Troy Taylor had no idea he was scheduling his Stanford home debut when Sacramento State agreed to face Cardinal
If Stanford coach Troy Taylor doesn’t want to face his former team in his first home game with the Cardinal, he has only himself to blame.
A few years ago, when he was the head coach at Sacramento State, Taylor was presented with a few potential opponents for the 2023 season by his athletic director, Mark Orr.
“I was like, ‘Yeah, we’ll play Stanford,’” Taylor said. “They’re right up the street. Let’s go do it.”
Taylor would go 30-8 in four years at Sacramento State, including the program’s first-ever FCS playoff win. In that same period, Stanford went 14-28 and didn’t make a bowl appearance. So Taylor, a former Cal quarterback and Utah offensive coordinator, was selected to lead the Stanford program after David Shaw resigned after last season.
After opening the season at Hawaii and USC, the home debut of the Taylor era at Stanford kicks off at 5 p.m. on Saturday at Stanford Stadium.
Sacramento State is now coached by Andy Thompson, who was Taylor’s defensive coordinator, and most of their players were recruited by Taylor.
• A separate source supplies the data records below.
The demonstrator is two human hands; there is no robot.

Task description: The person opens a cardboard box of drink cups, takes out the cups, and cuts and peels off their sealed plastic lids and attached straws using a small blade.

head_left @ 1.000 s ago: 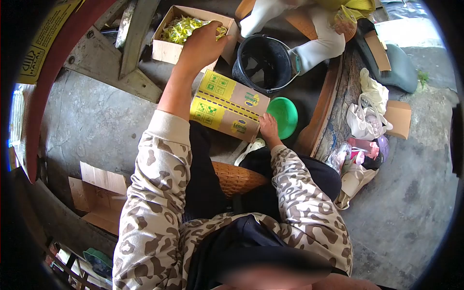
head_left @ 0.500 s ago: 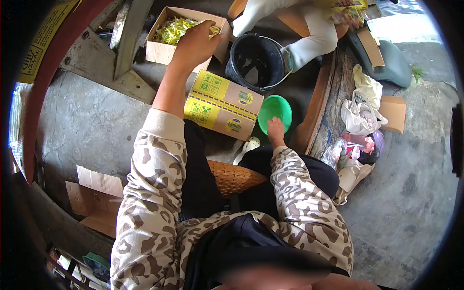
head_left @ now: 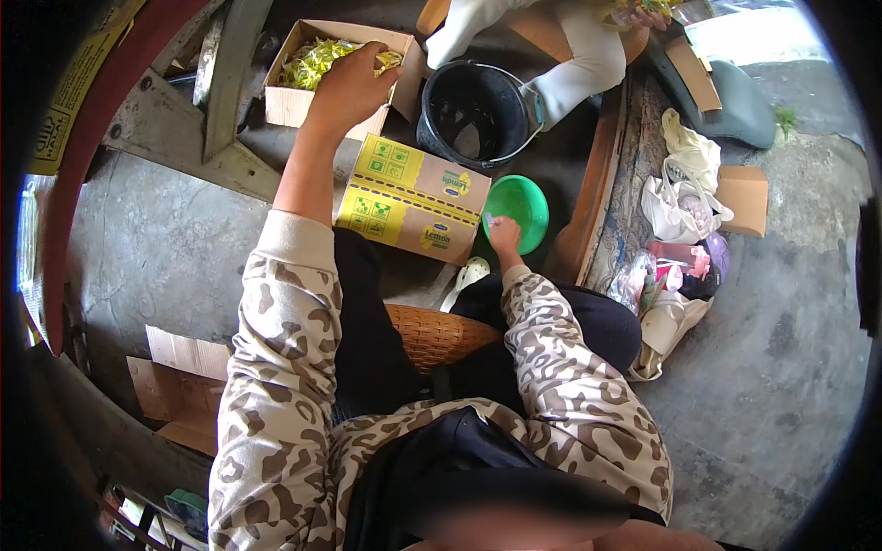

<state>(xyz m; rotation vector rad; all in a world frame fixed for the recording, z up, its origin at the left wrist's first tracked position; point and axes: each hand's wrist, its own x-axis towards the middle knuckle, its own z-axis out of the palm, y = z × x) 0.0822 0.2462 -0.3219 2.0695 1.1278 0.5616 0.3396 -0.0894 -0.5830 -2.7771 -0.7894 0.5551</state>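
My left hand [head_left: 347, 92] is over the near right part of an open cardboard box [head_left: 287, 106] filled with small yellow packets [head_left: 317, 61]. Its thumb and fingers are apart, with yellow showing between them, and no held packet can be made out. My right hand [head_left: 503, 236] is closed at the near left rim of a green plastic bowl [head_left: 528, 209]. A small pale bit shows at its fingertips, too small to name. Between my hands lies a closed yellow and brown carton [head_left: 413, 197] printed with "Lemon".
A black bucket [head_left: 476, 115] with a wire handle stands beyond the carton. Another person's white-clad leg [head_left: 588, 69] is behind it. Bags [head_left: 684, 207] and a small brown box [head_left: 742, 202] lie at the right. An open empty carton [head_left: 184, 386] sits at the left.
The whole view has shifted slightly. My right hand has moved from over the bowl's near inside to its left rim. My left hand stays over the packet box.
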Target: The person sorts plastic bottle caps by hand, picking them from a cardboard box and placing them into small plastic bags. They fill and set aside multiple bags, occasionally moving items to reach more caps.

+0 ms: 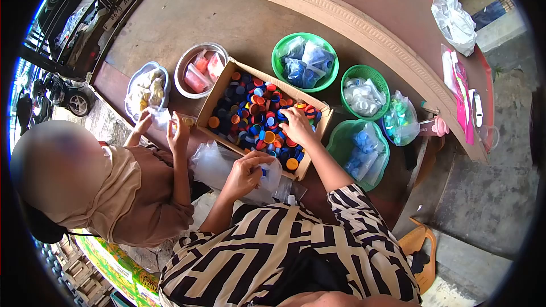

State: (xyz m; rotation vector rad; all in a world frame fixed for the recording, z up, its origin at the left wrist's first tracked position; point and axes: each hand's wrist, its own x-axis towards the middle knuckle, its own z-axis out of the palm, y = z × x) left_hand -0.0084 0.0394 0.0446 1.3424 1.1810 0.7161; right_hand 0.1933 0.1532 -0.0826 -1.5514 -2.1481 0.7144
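Observation:
A cardboard box full of loose bottle caps in blue, red, orange and yellow stands before me. My right hand reaches into its right part, fingers down among the caps; whether they pinch one is hidden. Below the box's front edge, my left hand is closed on a clear plastic bag, with something blue showing inside. More clear plastic bags lie just left of that hand.
Bagged caps fill a green basket, a smaller green basket, a green bowl and a metal bowl. Beside a pale basin, a co-worker at left handles a small bag. A raised wooden edge curves behind.

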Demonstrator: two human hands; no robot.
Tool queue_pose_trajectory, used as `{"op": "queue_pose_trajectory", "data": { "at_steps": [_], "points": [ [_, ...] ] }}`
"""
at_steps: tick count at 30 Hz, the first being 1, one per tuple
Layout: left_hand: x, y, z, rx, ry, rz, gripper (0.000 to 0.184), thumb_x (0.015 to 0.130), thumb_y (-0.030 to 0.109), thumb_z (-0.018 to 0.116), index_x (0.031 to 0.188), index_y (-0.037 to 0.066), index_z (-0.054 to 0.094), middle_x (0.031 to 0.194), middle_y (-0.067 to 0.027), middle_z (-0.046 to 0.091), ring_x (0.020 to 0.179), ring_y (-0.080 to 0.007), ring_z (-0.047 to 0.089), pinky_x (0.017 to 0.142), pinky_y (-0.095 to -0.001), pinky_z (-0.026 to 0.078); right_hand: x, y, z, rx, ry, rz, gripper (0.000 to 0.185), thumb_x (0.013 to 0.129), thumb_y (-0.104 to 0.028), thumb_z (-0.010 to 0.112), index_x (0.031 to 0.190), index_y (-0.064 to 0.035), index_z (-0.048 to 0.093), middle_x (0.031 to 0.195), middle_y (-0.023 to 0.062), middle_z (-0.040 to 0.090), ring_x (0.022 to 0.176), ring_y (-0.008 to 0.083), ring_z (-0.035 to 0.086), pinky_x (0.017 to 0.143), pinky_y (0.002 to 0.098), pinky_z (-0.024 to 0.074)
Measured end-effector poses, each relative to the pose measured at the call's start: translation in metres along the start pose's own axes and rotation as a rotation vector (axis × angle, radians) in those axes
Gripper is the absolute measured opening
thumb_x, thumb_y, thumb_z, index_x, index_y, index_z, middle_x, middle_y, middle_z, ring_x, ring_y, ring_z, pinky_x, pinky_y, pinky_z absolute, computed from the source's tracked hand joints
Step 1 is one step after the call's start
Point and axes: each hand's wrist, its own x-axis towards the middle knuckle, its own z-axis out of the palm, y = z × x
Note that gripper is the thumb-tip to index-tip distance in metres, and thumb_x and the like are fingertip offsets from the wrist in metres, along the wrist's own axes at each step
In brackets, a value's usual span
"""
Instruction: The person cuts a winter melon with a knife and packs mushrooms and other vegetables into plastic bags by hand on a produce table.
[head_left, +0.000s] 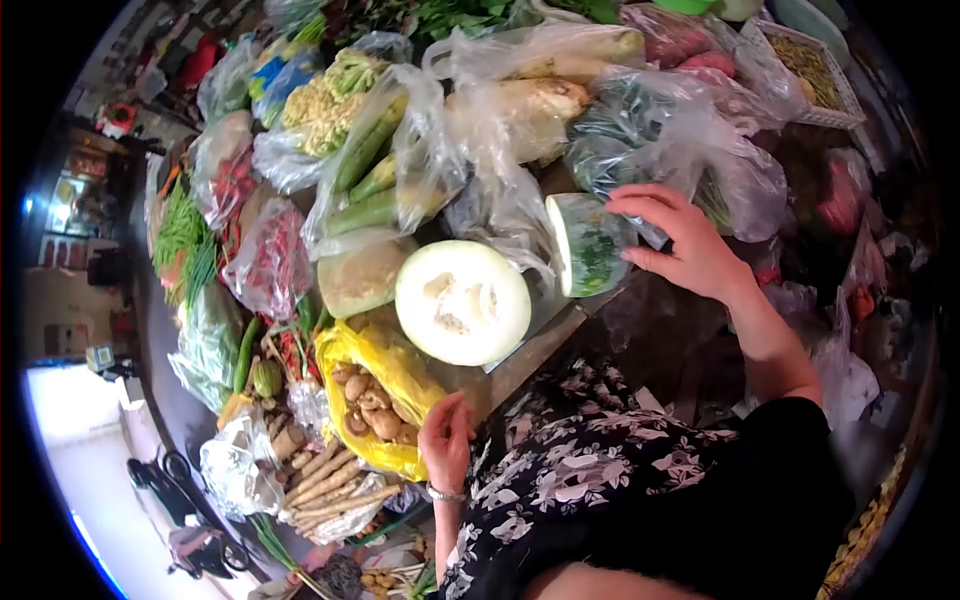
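Note:
My right hand (682,243) grips the uncut end of a green-skinned piece of winter melon (590,248), thumb and fingers on opposite sides of it. The pale cut face of that piece points left. Next to it lies a larger piece of winter melon (463,302), its white flesh and seedy hollow facing up. My left hand (447,437), with a bracelet at the wrist, is by the edge of a yellow plastic bag (415,374) of brown mushrooms (376,410). Its fingers are curled in, and nothing shows in them.
Clear bags of corn-like vegetables (530,110), long green gourds (370,150) and red chillies (268,255) crowd the stall. Cauliflower (325,112) stands behind, pale roots (330,485) lie at lower left. A white basket (845,113) is at the far right. The table edge (560,335) runs before my body.

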Motion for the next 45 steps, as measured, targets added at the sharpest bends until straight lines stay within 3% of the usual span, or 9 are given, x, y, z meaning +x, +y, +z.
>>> {"op": "queue_pose_trajectory", "data": {
  "at_steps": [9, 13, 17, 23, 29, 30, 33, 41, 45],
  "points": [
    [0.003, -0.006, -0.003, 0.049, -0.005, 0.004, 0.018, 0.094, 0.004, 0.059, 0.111, 0.0, 0.064, 0.088, -0.006, 0.069, 0.074, -0.0105, 0.062, 0.067, -0.0249, 0.051, -0.007, -0.015, 0.021, -0.024, 0.097, -0.039, 0.044, 0.078, 0.0, 0.07, 0.121, -0.0056, 0.062, 0.131, 0.0123, 0.058, 0.12, 0.0314, 0.056, 0.101, 0.0378, 0.0436],
    [0.007, -0.013, -0.007, 0.222, 0.026, 0.217, 0.013, 0.089, 0.003, 0.066, 0.101, 0.0, 0.067, 0.091, -0.0055, 0.07, 0.074, -0.0126, 0.063, 0.064, -0.0268, 0.051, 0.002, -0.036, 0.041, -0.004, 0.109, -0.109, 0.033, 0.083, -0.002, 0.066, 0.115, -0.0034, 0.062, 0.125, 0.014, 0.06, 0.117, 0.032, 0.057, 0.099, 0.0381, 0.0438],
    [-0.002, -0.017, -0.02, 0.373, 0.116, 0.365, 0.014, 0.087, 0.0, 0.06, 0.1, 0.003, 0.064, 0.091, -0.0121, 0.063, 0.075, -0.028, 0.064, 0.065, -0.0323, 0.05, 0.01, -0.066, 0.079, 0.1, -0.042, -0.163, 0.031, 0.084, -0.003, 0.066, 0.114, -0.0034, 0.062, 0.123, 0.0138, 0.06, 0.114, 0.0314, 0.058, 0.098, 0.0372, 0.0447],
    [-0.029, -0.028, -0.077, 0.444, 0.501, 0.292, 0.019, 0.086, -0.002, 0.06, 0.103, 0.005, 0.065, 0.092, -0.0115, 0.06, 0.07, -0.0267, 0.062, 0.06, -0.0328, 0.049, 0.021, -0.11, 0.147, 0.261, -0.348, -0.182, 0.031, 0.082, -0.002, 0.067, 0.113, -0.0039, 0.063, 0.114, 0.0148, 0.06, 0.107, 0.0323, 0.059, 0.092, 0.0351, 0.0472],
    [-0.044, -0.061, -0.135, 0.599, 0.633, 0.143, 0.029, 0.084, -0.001, 0.063, 0.114, 0.003, 0.062, 0.108, -0.0139, 0.062, 0.067, -0.0249, 0.063, 0.063, -0.0331, 0.05, 0.039, -0.157, 0.23, 0.234, -0.504, -0.381, 0.038, 0.086, -0.014, 0.065, 0.123, -0.0073, 0.058, 0.132, 0.0144, 0.052, 0.118, 0.0341, 0.052, 0.101, 0.0425, 0.0421],
    [-0.045, -0.059, -0.14, 0.57, 0.578, 0.059, 0.04, 0.085, 0.005, 0.063, 0.124, 0.011, 0.06, 0.116, -0.0155, 0.06, 0.096, -0.0376, 0.063, 0.078, -0.042, 0.053, 0.045, -0.17, 0.243, 0.193, -0.506, -0.438, 0.04, 0.086, -0.014, 0.066, 0.125, -0.0075, 0.057, 0.133, 0.015, 0.05, 0.119, 0.0347, 0.05, 0.101, 0.0434, 0.0404],
    [-0.037, -0.069, -0.158, 0.717, 0.498, -0.004, 0.054, 0.084, 0.012, 0.067, 0.135, 0.013, 0.05, 0.134, -0.017, 0.052, 0.104, -0.0382, 0.062, 0.081, -0.0445, 0.054, 0.061, -0.202, 0.278, 0.099, -0.53, -0.528, 0.048, 0.085, -0.017, 0.067, 0.131, -0.0089, 0.053, 0.139, 0.0167, 0.045, 0.124, 0.0355, 0.044, 0.104, 0.0459, 0.0337],
    [-0.016, -0.117, -0.24, 0.654, 0.345, -0.119, 0.058, 0.084, 0.014, 0.065, 0.138, 0.012, 0.046, 0.13, -0.019, 0.055, 0.1, -0.0396, 0.063, 0.079, -0.0467, 0.053, 0.083, -0.16, 0.343, -0.04, -0.627, -0.037, 0.058, 0.084, -0.02, 0.067, 0.136, -0.0032, 0.047, 0.143, 0.0192, 0.042, 0.13, 0.0364, 0.043, 0.109, 0.0451, 0.0319],
    [-0.015, -0.12, -0.276, 0.489, 0.397, 0.091, 0.039, 0.084, 0.011, 0.063, 0.123, 0.01, 0.059, 0.112, -0.0151, 0.063, 0.096, -0.0376, 0.063, 0.077, -0.0446, 0.052, 0.089, -0.192, 0.341, -0.332, -0.552, -0.105, 0.05, 0.085, -0.02, 0.066, 0.131, -0.005, 0.052, 0.133, 0.0143, 0.05, 0.122, 0.0353, 0.047, 0.098, 0.0409, 0.0397]
  ]
}}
And the Hornets’ staff will be very familiar with the Cardinal’s offense since Taylor installed the same up-tempo spread system at Stanford that he used at his previous stop.
“Definitely there’s some intrigue,” Taylor said this week. “And I think when you know each other pretty well schematically and how you think and all those things, it definitely adds another layer to the game and preparation and all those things that go into somebody that has a lot of familiarity with you and your system and how you do things. It adds another layer for sure.”
But Taylor doesn’t have time to dwell on the scheduling quirk. Instead, he has to get the Cardinal (1-1) to bounce back from a historic beatdown last Saturday at No. 5 USC. Stanford allowed a school-record 49 first-half points en route to a 56-7 loss.
“Clearly they’re one of the top teams in the country, and we give them credit for how they made us perform,” Taylor said. “But we think we can perform better than that. We will perform better than that. My message would be pretty similar whether we won the game or lost the game — move on to the next game, improve, get better.”
If Stanford has any hopes of an improved record in Taylor’s first year, it must take advantage of its next two games, with Sacramento State and Arizona both coming to Stanford Stadium. After that, the Cardinal have only one more unranked opponent on its schedule – the Big Game against Cal on Nov. 18. The other matchups are against No. 8 Washington, No. 9 Notre Dame, No. 13 Oregon, No. 16 Oregon State, No. 18 Colorado, No. 23 Washington State and No. 24 UCLA.
But while the Hornets (2-0) play in the FCS, they won’t be fazed by the bigger stage of playing an FBS opponent. Sacramento State, ranked sixth in the FCS coaches poll, has played an FBS team every year since 2002 and has won three of those games – Oregon State (2011), Colorado (2012) and Colorado State (2022).
“Obviously those are all people that are really important to me on the staff and good guys and really good coaches, and we’ll wish them the best,” Taylor said. “Just not on Saturday.”
HOME CROWD
Stanford had always had at least 30,000 fans at Stanford Stadium in the 2010s, but the crowds had dimmed during the Cardinal’s recent downturn. Stanford’s announced attendance was between 25,000-27,000 in four of its six home games last season.
Leading up to his first home game, Taylor said that winning is the easiest way to get the fans to return.
“The thing that we can do as a program to rejuvenate the fan base is just put together a really good product, and play good football,” Taylor said. “In terms of marketing, that’s not my expertise. At Sac State we just won games and we were fun to watch, and we’ll do the same thing here. And I’ve found that, typically, if you’re successful, people will come.”